Shareholders Agreement Mauritius

(g) the protection of minority shareholders, z.B the right of shareholders holding at least 5% of the capital to requisition a meeting or the possibility of requesting a minority purchase; (h) the right to issue opinions at a shareholder meeting and to make recommendations to the Board of Directors;i) the right to obtain accounts and audits of the company`s books and records; (j) the right to bring a cease-and-desist action against the management of the company for violation on “fair and just” grounds;k) the ability of shareholders to prevent an “ultra vires” of the company`s statutes;l) from having the approval of 75% of a class of shares in order to be able to change class rights. In Mauritius, Section 9 of the Companies Act 2001 sets out the rights and obligations of shareholders as well as the scope of the corporate secretary. However, the company`s administrative documents remain the main source of shareholder litigation. The characteristic of the company is that once it has been created, it is a separate legal entity from its shareholders. In general, the principle of limited liability means that a shareholder`s liability is limited to a certain amount, which is usually the amount that shareholder has invested or forced to invest in the business. The company itself remains fully responsible for all debts it re-establishes. In particular, unlike the foregoing, corporate law imposes few minimum requirements and most of its provisions are deferred to the social contract governing partner relations. While it is argued that the formalities and corporate declarations required by the Corporations Act make the vehicle heavier and less flexible in administration, the opposite argument is that these formalities and mandatory advertisements provide greater transparency and create greater management accountability to shareholders. There are many ways and means to prevent shareholder conflicts. This will not only facilitate the resolution process, but also make it less time-consuming and costly for shareholders and the company.

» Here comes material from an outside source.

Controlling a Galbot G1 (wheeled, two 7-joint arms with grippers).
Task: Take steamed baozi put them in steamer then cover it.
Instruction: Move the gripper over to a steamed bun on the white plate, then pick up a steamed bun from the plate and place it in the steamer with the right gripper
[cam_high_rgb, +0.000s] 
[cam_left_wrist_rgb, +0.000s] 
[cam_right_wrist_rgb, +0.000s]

Among the points to consider: in the event of a dispute between the shareholders of the company, the first step is to review the shareholder contract. The document indicates whether there is a method of resolving the dispute and specifies the procedures to be followed in the event of a shareholder dispute. (a) a shareholder is not personally liable for a company`s debts under normal circumstances, even if the company is unable to repay its debts;b) in the event of a debt on a company, the recovery is limited to the company`s available assets;c) in the event of the company`s failure, a shareholder loses any amount he has invested in the company; (d) where a shareholder has contractually agreed to pay a certain amount of capital to a company, that shareholder may only be held liable within that amount; (e) a shareholder may only be required to repay a distribution if the distribution has been improperly made by the company; (f) Except as noted above, shareholders may not be asked to participate in the amount of a possible potential, simply because they are shareholders of the company.